The soldiers who have rebelled in Burkina Faso appeared on state television and announced that the military has now taken power in the West African country.
President Roch Marc Christian Kabore has been ousted, the government and the National Assembly have been dissolved, the constitution has been set aside, and the country’s borders are closed, soldiers said Monday night.
They further promise that Burkina Faso will return to a constitutional order within a “reasonable time”.
Soldiers said earlier in the day that they had captured President Kabore. It is still unclear where he is after riots broke out at several military bases in the country.
Earlier Monday, EU foreign policy chief Josep Borrell called for the immediate release of Kabore and members of his government.
Borrell describes the situation as extremely worrying.
“We now know that the military has President Kabore under its control,” he said.
The United States is also calling for Kabore to be released and for the security forces to respect the country’s constitution and civilian leadership, according to a statement from the US State Department.
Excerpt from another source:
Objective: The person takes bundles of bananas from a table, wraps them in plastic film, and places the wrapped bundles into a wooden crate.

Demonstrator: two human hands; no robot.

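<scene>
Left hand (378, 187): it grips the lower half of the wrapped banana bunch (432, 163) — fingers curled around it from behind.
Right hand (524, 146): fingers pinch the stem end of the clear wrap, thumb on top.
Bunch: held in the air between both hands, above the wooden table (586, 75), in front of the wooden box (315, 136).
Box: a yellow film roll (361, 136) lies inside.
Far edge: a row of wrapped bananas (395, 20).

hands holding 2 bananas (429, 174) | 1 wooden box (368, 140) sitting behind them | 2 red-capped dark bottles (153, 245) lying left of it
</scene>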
The president’s party, the People’s Progress Movement, claims that the president has been the victim of a “averted attempted assassination”.
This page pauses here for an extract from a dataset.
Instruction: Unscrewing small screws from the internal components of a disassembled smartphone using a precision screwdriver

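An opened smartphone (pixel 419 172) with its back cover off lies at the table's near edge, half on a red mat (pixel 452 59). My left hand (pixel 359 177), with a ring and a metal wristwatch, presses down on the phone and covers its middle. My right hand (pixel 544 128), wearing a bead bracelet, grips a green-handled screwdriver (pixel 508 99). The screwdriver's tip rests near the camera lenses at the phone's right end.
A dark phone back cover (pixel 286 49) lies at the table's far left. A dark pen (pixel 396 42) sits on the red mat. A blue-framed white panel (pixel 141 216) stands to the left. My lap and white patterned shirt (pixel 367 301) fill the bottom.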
A minister also survived the alleged attempt to take his life. The party says that Kabore’s home has been looted, and that Burkina Faso is moving closer to a military takeover with each passing hour.
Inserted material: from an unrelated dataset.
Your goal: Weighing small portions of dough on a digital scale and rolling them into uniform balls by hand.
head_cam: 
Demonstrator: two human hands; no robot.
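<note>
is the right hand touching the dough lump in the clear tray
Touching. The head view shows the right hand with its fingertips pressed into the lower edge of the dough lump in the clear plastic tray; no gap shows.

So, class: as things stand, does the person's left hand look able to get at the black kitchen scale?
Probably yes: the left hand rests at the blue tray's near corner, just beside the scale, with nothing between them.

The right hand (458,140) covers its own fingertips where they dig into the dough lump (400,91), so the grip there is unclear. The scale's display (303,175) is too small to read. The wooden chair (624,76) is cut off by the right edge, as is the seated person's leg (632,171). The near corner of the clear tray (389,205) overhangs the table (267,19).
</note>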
The leader of the African Union, Moussa Faki Mahamat, “strongly condemns the coup attempt against the democratically elected president,” it said in a statement.
The West African co-operation organization Ecowas also expresses deep concern over what they refer to as “a coup attempt” in Burkina Faso.
“Ecowas holds the soldiers responsible for President Roch Marc Christian Kabore’s physical well-being,” it said in a statement.
On Sunday, soldiers at several of the country’s military bases revolted and demanded the resignation of the defense leadership. At the same time, an exchange of gunfire was reported near the home of President Roch Marc Christian Kabore, which triggered rumors of a coup.
Protesters also set fire to the headquarters of the ruling party and demanded the resignation of the president, but were met with tear gas from the security forces.
Soldiers and protesters believe the government is doing too little to crack down on several militant Islamist groups linked to al-Qaeda and IS, which have been ravaging the northern part of the country since 2015, near the Mali border.
Several thousand people have been killed, and 1.4 million people forced to flee in recent years.
The situation in the capital Ouagadougou was unclear on Monday, but according to eyewitnesses, masked soldiers surrounded the state broadcaster RTB.
The rebel soldiers had also taken control of the Sangoule Lamizana military camp in the capital and set up roadblocks along the main roads into the city.
Rebel soldiers and security sources say Kabore has been captured.
“President Kabore, the leader of the National Assembly and the ministers are in the hands of the soldiers and are being held in the Sangoule Lamizana camp in Ougadougo,” two security sources told AFP.
Kabore has been president of Burkina Faso since 2015. Recently, he has been under increasing pressure, and also earlier this month, a coup attempt was reported. An unknown number of soldiers were arrested after this.
The Sangoule Lamizana facility also consists of a military prison where General Gilbert Diendere is serving a 20-year sentence for a coup attempt in 2015.
Diendere was previously a close associate of former President Blaise Compaore, who was overthrown in a popular uprising in 2014 and fled to the Ivory Coast.
Servants are also on trial, charged with complicity in the assassination of the country’s revolutionary leader Thomas Sankara during the coup in which Compaore came to power in 1987. Compaore, who also seized power in a coup in 1983, is charged in absentia.
It is unclear whether the soldiers who have now revolted, a supporter of Diendere and Compaore.